Break a large file

jacobs.smith · March 8, 2013, 10:58am

Hi Friends,

I have the following file and I would like to split it after every line that starts with

done

The file is like this

cat script

#!/bin/bash
#
# Name: name
# Task: name
#
#$ -N name
#$ -S /bin/bash
#$ -m be
#$ -M xxx
#$ -e xxx
#$ -o xxx

cd /path

#!/bin/bash

while read line
do
  	c=$(program ${line} | wc -l )
        line=${line/:/ }
        line=${line/-/ }
        echo "${line} ${c}"
done < input > output

#!/bin/bash
#
# Name: name
# Task: name
#
#$ -N name
#$ -S /bin/bash
#$ -m be
#$ -M xxx
#$ -e xxx
#$ -o xxx

cd /path

#!/bin/bash

while read line
do
  	c=$(program ${line} | wc -l )
        line=${line/:/ }
        line=${line/-/ }
        echo "${line} ${c}"
done < input1 > output1

After each done, there can be a blank line or an immediate line starting after it. Whatever it is, I would like to split the file based on the done criteria.So, from the above input, I get two output files.

cat script1

#!/bin/bash
#
# Name: name
# Task: name
#
#$ -N name
#$ -S /bin/bash
#$ -m be
#$ -M xxx
#$ -e xxx
#$ -o xxx

cd /path

#!/bin/bash

while read line
do
  	c=$(program ${line} | wc -l )
        line=${line/:/ }
        line=${line/-/ }
        echo "${line} ${c}"
done < input > output

cat script2

#!/bin/bash
#
# Name: name
# Task: name
#
#$ -N name
#$ -S /bin/bash
#$ -m be
#$ -M xxx
#$ -e xxx
#$ -o xxx

cd /path

#!/bin/bash

while read line
do
  	c=$(program ${line} | wc -l )
        line=${line/:/ }
        line=${line/-/ }
        echo "${line} ${c}"
done < input1 > output1

So, far I tried this

awk '/done/{x="F"++i;next}{print > x;}' script

But, I see an error saying

awk: null file name in print or getline
 input record number 1, file om
 source line number 1

Yoda · March 8, 2013, 11:04am

awk ' BEGIN {
                i = 1
                F = "script" i
} /^done/ {
                print $0 > F
                close(F)
                i += 1
                F = "script" i
                next
} {
                print $0 > F
} ' script

vgersh99 · March 8, 2013, 11:08am

awk '{print >f}/done/{close(f);f="script" ++n}' f='script1' n=1 myFile

drl · March 9, 2013, 9:05am

Hi.

Utility csplit was designed for situations like this:

#!/usr/bin/env bash

# @(#) s1	Demonstrate context splitting with csplit.
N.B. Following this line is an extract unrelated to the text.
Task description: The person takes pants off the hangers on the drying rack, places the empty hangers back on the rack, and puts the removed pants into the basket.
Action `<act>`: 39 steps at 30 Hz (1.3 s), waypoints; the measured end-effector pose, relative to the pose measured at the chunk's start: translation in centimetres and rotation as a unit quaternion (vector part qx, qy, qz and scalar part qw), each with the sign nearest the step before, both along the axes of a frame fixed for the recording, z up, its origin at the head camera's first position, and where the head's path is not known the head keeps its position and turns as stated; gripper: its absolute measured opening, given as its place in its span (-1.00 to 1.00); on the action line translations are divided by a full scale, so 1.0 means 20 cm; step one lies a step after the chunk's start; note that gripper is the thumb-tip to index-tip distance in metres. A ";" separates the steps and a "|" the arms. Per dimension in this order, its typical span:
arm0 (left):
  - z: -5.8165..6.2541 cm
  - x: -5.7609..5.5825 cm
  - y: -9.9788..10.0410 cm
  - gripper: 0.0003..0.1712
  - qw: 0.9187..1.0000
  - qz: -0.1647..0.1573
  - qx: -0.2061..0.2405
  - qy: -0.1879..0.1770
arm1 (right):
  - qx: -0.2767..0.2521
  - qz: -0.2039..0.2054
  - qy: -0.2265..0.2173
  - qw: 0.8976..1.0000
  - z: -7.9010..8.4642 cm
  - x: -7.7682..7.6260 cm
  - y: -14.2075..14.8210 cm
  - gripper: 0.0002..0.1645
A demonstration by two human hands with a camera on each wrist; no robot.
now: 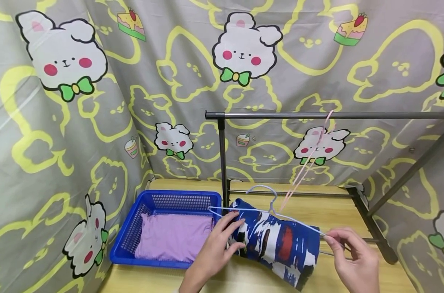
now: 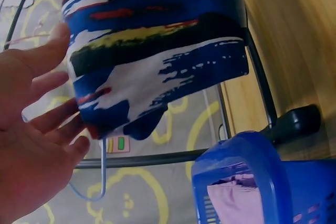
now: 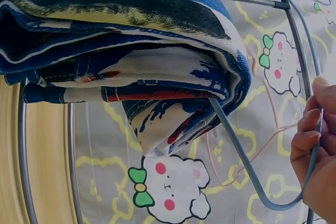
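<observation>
A light-blue clothes hanger point(image 1: 271, 209) carries a folded denim garment point(image 1: 277, 240) with a blue, white, red and black brushstroke print. The garment is draped over the hanger's lower bar, which comes out of the fold in the right wrist view. At the hanger's right end, my right hand point(image 1: 354, 256) pinches the wire between thumb and fingers. My left hand point(image 1: 216, 246) is at the garment's left side, fingers extended, fingertips at the cloth edge. In the left wrist view, its thumb point(image 2: 58, 43) lies apart from the other fingers, beside the fabric.
Behind the garment stands a dark metal clothes rack point(image 1: 266, 115), with a pink hanger point(image 1: 305, 162) on its top bar. A blue plastic basket point(image 1: 121, 244) holds a folded light-purple cloth point(image 1: 174, 238) on the wooden table point(image 1: 134, 280). Rabbit-print curtains point(image 1: 192, 97) surround the table.
</observation>
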State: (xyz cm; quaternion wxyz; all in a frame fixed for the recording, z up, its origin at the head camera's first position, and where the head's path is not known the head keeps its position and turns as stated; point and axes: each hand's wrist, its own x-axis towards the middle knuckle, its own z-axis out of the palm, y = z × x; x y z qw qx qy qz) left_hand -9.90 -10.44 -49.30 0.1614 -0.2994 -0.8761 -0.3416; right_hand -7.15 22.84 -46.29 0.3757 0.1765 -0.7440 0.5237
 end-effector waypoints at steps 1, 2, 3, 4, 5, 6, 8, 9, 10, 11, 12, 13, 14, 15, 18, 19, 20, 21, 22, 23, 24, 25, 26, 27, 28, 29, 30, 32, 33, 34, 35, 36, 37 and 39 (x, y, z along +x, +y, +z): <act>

# Utility functions: print-as-echo, print-line-with-visual-space, debug.
# export PATH="/usr/local/bin:/usr/bin:/bin"
pe() { for _i;do printf "%s" "$_i";done; printf "\n"; }
pl() { pe;pe "-----" ;pe "$*"; }
db() { ( printf " db, ";for _i;do printf "%s" "$_i";done;printf "\n" ) >&2 ; }
db() { : ; }
C=$HOME/bin/context && [ -f $C ] && $C csplit

FILE=${1-data1}

pl " Input data file $FILE:"
cat $FILE

# Remove debris from previous runs.
rm -f xx*
pl " Results, split files:"
csplit -z -s $FILE '/^done/+1' {*}
head xx*

exit 0

producing:

% ./s1

Environment: LC_ALL = C, LANG = C
(Versions displayed with local utility "version")
OS, ker|rel, machine: Linux, 2.6.26-2-amd64, x86_64
Distribution        : Debian GNU/Linux 5.0.8 (lenny) 
bash GNU bash 3.2.39
csplit (GNU coreutils) 6.10

-----
 Input data file data1:
stuff1
done other tokens1
stuff2
done other tokens2

-----
 Results, split files:
==> xx00 <==
stuff1
done other tokens1

==> xx01 <==
stuff2
done other tokens2

See man csplit for details.

Best wishes ... cheers, drl